Twelve percent believe Joan of Arc was Noah’s wife.

This failure to recall the specifics of our Christian heritage may be further evidence of our nation’s educational decline, but it probably doesn’t matter all that much in spiritual or political terms.

Here is a statistic that does matter: Three-quarters of Americans believe the Bible teaches that “God helps those who help themselves.” That is, three out of four Americans believe that this uber-American idea, a notion at the core of our current individualist politics and culture, which was in fact uttered by Ben Franklin, actually appears in Holy Scripture.

The thing is, not only is Franklin’s wisdom not biblical; it’s counterbiblical. Few ideas could be further from the gospel message, with its radical summons to love of neighbor. On this essential matter, most Americans – most American Christians – are simply wrong, as if 75 percent of American scientists believed that Newton proved gravity causes apples to fly up.

Asking Christians what Christ taught isn’t a trick. When we say we are a Christian nation – and, overwhelmingly, we do – it means something. People who go to church absorb lessons there and make real decisions based on those lessons; increasingly, these lessons inform their politics. (One poll found that 11 percent of U.S. churchgoers were urged by their clergy to vote in a particular way in the 2004 election, up from 6 percent in 2000.) When George Bush says that Jesus Christ is his favorite philosopher, he may or may not be sincere, but he is reflecting the sincere beliefs of the vast majority of Americans.

And therein is the paradox. America is simultaneously the most professedly Christian of the developed nations and the least Christian in its behavior. That paradox – more important, perhaps, than the much touted ability of French women to stay thin on a diet of chocolate and cheese – illuminates the hollow at the core of our boastful, careening culture.

Ours is among the most spiritually homogenous rich nations on earth. Depending on which poll you look at and how the question is asked, somewhere around 85 percent of us call ourselves Christian. Israel, by way of comparison, is 77 percent Jewish.

It is true that a smaller number of Americans – about 75 percent – claim they actually pray to God on a daily basis, and only 33 percent say they manage to get to church every week. Still, even if that 85 percent overstates actual practice, it clearly represents aspiration.

In fact, there is nothing else that unites more than four-fifths of America. Every other statistic one can cite about American behavior is essentially also a measure of the behavior of professed Christians. That’s what America is: a place saturated in Christian identity.

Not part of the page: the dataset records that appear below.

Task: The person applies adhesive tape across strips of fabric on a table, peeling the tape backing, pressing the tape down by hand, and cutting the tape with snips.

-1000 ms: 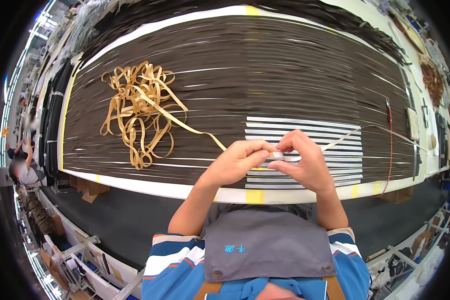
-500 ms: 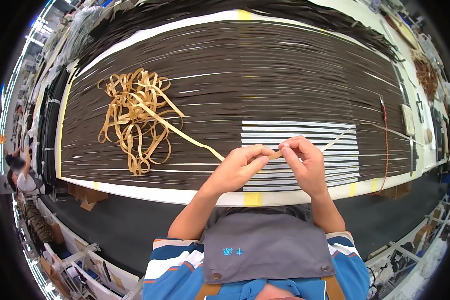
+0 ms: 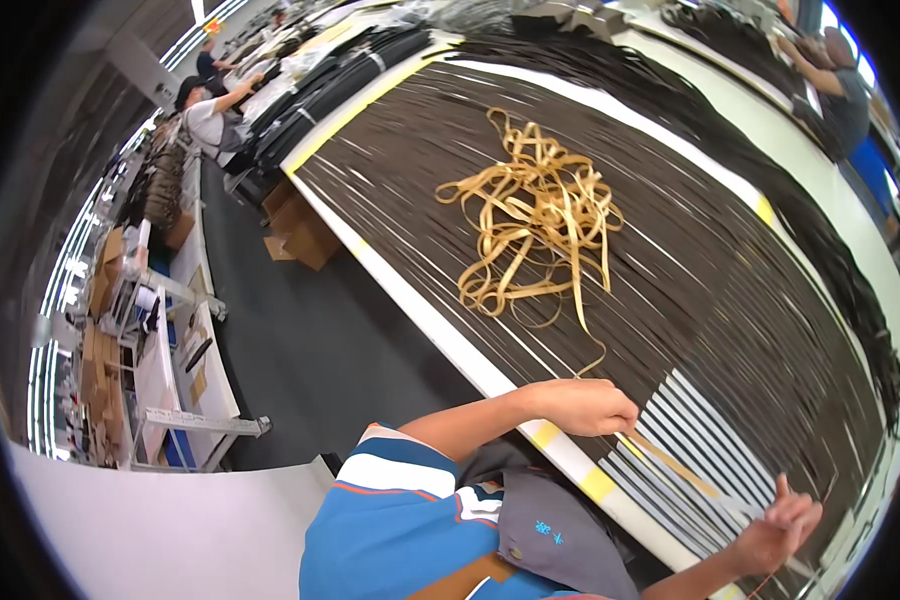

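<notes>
My left hand (image 3: 585, 405) is closed on a tan flat tape (image 3: 675, 462) above the near edge of the table. The tape runs straight from it toward my right hand (image 3: 778, 525), turning whitish near that end. My right hand is slightly blurred, one finger raised and the others curled where the strip meets it. Beneath the stretched tape lie white strips (image 3: 705, 415) set side by side on dark brown strips (image 3: 390, 200). A loose tangled heap of the same tan tape (image 3: 540, 215) lies farther off, with one strand trailing toward my left hand.
The white table edge (image 3: 420, 310), marked with yellow tape (image 3: 598, 485), runs diagonally before me. A dark bundle of strips (image 3: 690, 90) lies along the far side. Cardboard boxes (image 3: 305, 235) stand on the floor at left. Other people (image 3: 210, 120) work at back left and far right.
My view has turned to the left. My hands, close together before, are now far apart, with a straight length of tape between them.
</notes>
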`<act>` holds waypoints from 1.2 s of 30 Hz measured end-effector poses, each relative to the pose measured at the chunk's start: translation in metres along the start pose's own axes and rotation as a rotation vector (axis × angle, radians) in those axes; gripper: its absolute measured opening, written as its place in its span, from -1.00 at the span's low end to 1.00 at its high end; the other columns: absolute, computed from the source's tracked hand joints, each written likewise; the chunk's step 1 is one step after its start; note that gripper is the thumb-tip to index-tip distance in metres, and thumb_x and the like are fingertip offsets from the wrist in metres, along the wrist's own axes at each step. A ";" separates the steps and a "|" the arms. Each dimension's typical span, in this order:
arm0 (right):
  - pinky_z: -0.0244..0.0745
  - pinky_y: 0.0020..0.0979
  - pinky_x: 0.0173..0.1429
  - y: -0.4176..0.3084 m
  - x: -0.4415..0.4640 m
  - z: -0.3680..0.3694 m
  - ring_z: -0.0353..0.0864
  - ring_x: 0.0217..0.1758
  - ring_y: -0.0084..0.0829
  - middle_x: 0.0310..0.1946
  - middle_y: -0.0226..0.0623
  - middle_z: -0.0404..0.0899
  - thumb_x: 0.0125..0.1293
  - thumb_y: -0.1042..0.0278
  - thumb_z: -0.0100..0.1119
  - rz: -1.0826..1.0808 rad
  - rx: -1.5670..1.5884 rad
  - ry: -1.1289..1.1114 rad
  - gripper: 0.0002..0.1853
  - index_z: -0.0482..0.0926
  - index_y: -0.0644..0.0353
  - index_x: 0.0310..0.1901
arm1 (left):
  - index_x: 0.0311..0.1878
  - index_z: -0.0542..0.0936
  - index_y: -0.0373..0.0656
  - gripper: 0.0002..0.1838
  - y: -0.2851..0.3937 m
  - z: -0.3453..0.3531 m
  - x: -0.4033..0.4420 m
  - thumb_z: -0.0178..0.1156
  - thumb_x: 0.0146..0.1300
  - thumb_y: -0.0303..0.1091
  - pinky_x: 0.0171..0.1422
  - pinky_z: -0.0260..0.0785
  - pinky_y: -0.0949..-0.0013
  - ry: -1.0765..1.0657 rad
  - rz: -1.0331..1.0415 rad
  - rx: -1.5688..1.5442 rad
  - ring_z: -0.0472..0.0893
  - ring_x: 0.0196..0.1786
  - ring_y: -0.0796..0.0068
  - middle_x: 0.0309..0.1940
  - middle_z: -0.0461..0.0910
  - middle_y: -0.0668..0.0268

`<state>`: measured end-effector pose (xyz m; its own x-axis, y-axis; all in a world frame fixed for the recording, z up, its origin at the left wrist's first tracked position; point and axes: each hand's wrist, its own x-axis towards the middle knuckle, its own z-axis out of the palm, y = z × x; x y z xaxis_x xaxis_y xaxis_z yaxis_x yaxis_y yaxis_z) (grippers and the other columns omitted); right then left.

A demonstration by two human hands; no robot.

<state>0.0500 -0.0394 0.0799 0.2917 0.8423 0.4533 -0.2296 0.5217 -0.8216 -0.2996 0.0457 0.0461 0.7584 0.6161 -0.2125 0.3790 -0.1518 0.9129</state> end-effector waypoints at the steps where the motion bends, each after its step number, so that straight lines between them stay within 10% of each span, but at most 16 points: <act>1: 0.40 -0.10 0.25 -0.009 0.004 -0.004 0.30 -0.47 -0.51 -0.50 -0.36 0.26 0.36 0.35 -0.07 0.005 0.040 -0.075 -0.84 0.26 0.20 -0.35 | -0.12 0.64 -0.29 -0.72 -0.003 -0.004 -0.006 -0.01 0.34 -0.37 0.03 0.46 0.17 0.004 -0.024 0.049 0.65 -0.07 0.08 -0.24 0.68 0.05; 3: 0.31 -0.48 -0.43 -0.028 0.013 0.035 0.22 -0.58 -0.48 -0.55 -0.40 0.25 0.31 0.36 0.08 -0.134 0.194 -0.013 -0.82 0.35 0.16 -0.42 | -0.12 0.65 -0.29 -0.73 -0.004 -0.014 -0.018 0.00 0.33 -0.36 0.05 0.46 0.17 0.013 -0.084 0.099 0.64 -0.05 0.09 -0.23 0.68 0.06; 8: 0.20 -0.44 -0.57 -0.041 0.010 0.029 0.17 -0.59 -0.47 -0.54 -0.38 0.17 0.28 0.29 0.05 -0.115 0.495 -0.084 -0.77 0.24 0.11 -0.46 | -0.10 0.64 -0.23 -0.76 -0.023 -0.032 -0.040 0.06 0.36 -0.32 0.03 0.43 0.11 0.056 -0.215 0.338 0.64 -0.06 0.10 -0.25 0.67 0.10; 10: 0.15 -0.51 -0.58 -0.036 0.014 0.043 0.24 -0.55 -0.51 -0.51 -0.34 0.27 0.30 0.45 0.11 -0.156 0.150 -0.237 -0.82 0.32 0.17 -0.41 | -0.10 0.63 -0.22 -0.78 -0.024 -0.032 -0.039 0.09 0.35 -0.31 0.04 0.42 0.11 0.082 -0.248 0.371 0.63 -0.06 0.11 -0.25 0.66 0.12; 13: 0.19 -0.56 -0.46 -0.027 0.010 0.060 0.30 -0.48 -0.57 -0.40 -0.26 0.41 0.30 0.60 0.13 0.103 -0.325 -0.443 -0.94 0.45 0.30 -0.26 | -0.04 0.59 -0.20 -0.75 -0.018 -0.011 -0.026 0.20 0.32 -0.26 0.07 0.35 0.16 0.509 0.286 0.381 0.56 -0.09 0.16 -0.20 0.56 0.21; 17: 0.35 -0.55 -0.26 0.018 -0.008 0.076 0.44 -0.34 -0.53 -0.31 -0.29 0.50 0.33 0.57 0.20 0.490 -0.590 -0.589 -0.89 0.53 0.21 -0.14 | -0.02 0.56 -0.36 -0.63 0.029 0.019 -0.005 0.28 0.29 -0.24 -0.03 0.45 0.24 0.278 0.367 -0.262 0.59 -0.13 0.21 -0.21 0.58 0.11; 21: 0.51 -0.50 -0.13 0.024 -0.007 0.098 0.48 -0.43 -0.64 -0.45 -0.35 0.49 0.32 0.54 0.12 0.739 -0.561 -0.557 -0.92 0.41 0.30 -0.29 | -0.24 0.57 -0.37 -0.73 0.032 0.031 0.012 0.24 0.27 -0.28 -0.17 0.43 0.20 0.219 0.334 -0.219 0.61 -0.28 0.15 -0.38 0.59 0.06; 27: 0.23 -0.59 -0.44 0.031 -0.010 0.100 0.31 -0.52 -0.74 -0.57 -0.50 0.44 0.27 0.46 0.31 0.737 -0.550 -0.560 -0.86 0.53 0.27 -0.25 | -0.29 0.57 -0.29 -0.82 0.031 0.032 0.015 0.19 0.27 -0.34 -0.24 0.42 0.17 0.247 0.245 -0.107 0.61 -0.31 0.05 -0.39 0.59 0.06; 36: 0.25 -0.62 -0.44 0.043 0.010 0.067 0.31 -0.51 -0.79 -0.56 -0.58 0.47 0.31 0.38 0.33 0.880 -0.433 -0.457 -0.83 0.61 0.31 -0.27 | -0.32 0.56 -0.31 -0.87 0.039 0.023 0.032 0.26 0.28 -0.45 -0.33 0.37 0.45 0.264 0.106 -0.214 0.51 -0.42 0.58 -0.49 0.55 0.32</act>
<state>-0.0189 0.0004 0.0721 -0.2102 0.9154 -0.3433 0.1841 -0.3077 -0.9335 -0.2486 0.0419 0.0671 0.6139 0.7884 -0.0403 0.1643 -0.0777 0.9833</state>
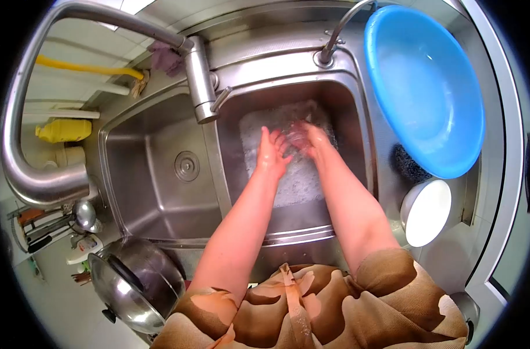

But is it Christian? This is not a matter of angels dancing on the heads of pins. Christ was pretty specific about what he had in mind for his followers. What if we chose some simple criterion – say, giving aid to the poorest people – as a reasonable proxy for Christian behavior? After all, in the days before his crucifixion, when Jesus summed up his message for his disciples, he said the way you could tell the righteous from the damned was by whether they’d fed the hungry, slaked the thirsty, clothed the naked, welcomed the stranger and visited the prisoner. What would we find then?

In 2004, as a share of our economy, we ranked second to last, after Italy, among developed countries in government foreign aid. Per capita we each provide 15 cents a day in official development assistance to poor countries. And it’s not because we were giving to private charities for relief work instead. Such funding increases our average daily donation by just six pennies, to 21 cents.

It’s also not because Americans were too busy taking care of their own; nearly 18 percent of American children lived in poverty (compared with, say, 8 percent in Sweden). In fact, by pretty much any measure of caring for the least among us you want to propose – childhood nutrition, infant mortality, access to preschool – we come in nearly last among the rich nations, and often by a wide margin.

The point is not just that (as everyone already knows) the American nation trails badly in all these categories; it’s that the overwhelmingly Christian American nation trails badly in all these categories, categories to which Jesus paid particular attention.

And it’s not as if the numbers are getting better: the U.S. Department of Agriculture reported last year that the number of households that were “food insecure with hunger” had climbed more than 26 percent between 1999 and 2003.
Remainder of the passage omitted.